Monday, January 26, 2015

SO what was the Emergency on the ISS?

Expedition 42 patch.

There is a very good reason why astronauts spend a lot of their time on maintenance procedures. SPacecraft and space stations like the ISS are very complex machines, with thousands and thousands of parts, some of which wear out and break. These machines also use a lot of important but dangerous chemicals, gases, and fluids to maintain the life-support and propulsion (or station-keeping) systems. On January 14, one of those systems gave NASA a problem.

Mission Control engineers confer on how best to handle the situation.

At the beginning of the astronaut's workday, alarms sounded in the US modules indicating a possible ammonia leak.

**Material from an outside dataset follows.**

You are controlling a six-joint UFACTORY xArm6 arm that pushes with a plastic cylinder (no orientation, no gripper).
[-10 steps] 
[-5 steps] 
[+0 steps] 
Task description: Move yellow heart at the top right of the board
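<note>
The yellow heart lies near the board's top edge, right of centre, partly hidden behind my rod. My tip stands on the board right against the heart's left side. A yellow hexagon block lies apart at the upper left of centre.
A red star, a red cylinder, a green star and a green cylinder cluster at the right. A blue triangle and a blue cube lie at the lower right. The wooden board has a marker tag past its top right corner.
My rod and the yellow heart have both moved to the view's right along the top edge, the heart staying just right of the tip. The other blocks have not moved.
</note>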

Ammonia is used to regulate the temperature of the ISS. Leaking ammonia gas could kill the astronauts. Earlier expeditions had replaced one of the ammonia units located outside the station. It's still possible for ammonia to get inside the station, because some of the cooling loops traverse the interior.

InterFace Heat Exchanger (IFHX). Image from

While it was possible that there could have been a false indicator signal, safety procedures were followed and the astronauts immediately put the US modules into a safe mode while they donned oxygen masks. Then the crew evacuated to the Russian segments of the station while ground engineers worked with the astronauts to analyze the fault. It was thought that perhaps ammonia was leaking into the station from one of 10 IFHX units. The InterFace HEat Exchange units route ammonia through loops into and out of the station in order to transfer heat to colder areas and then transfer the coolant back into the station. The heat exchangers themselves can be replaced during a spacewalk, but the coolant loops could be more difficult. 

In the end, it turns out that the fault WAS a bad indicator, and after a day of investigation Mission Control gave the green light for astronauts to re-enter the US modules and begin resetting for continued work. reported that the astronauts had already been ahead of schedule on removing items from the Dragon supply ship, so no important operations were delayed.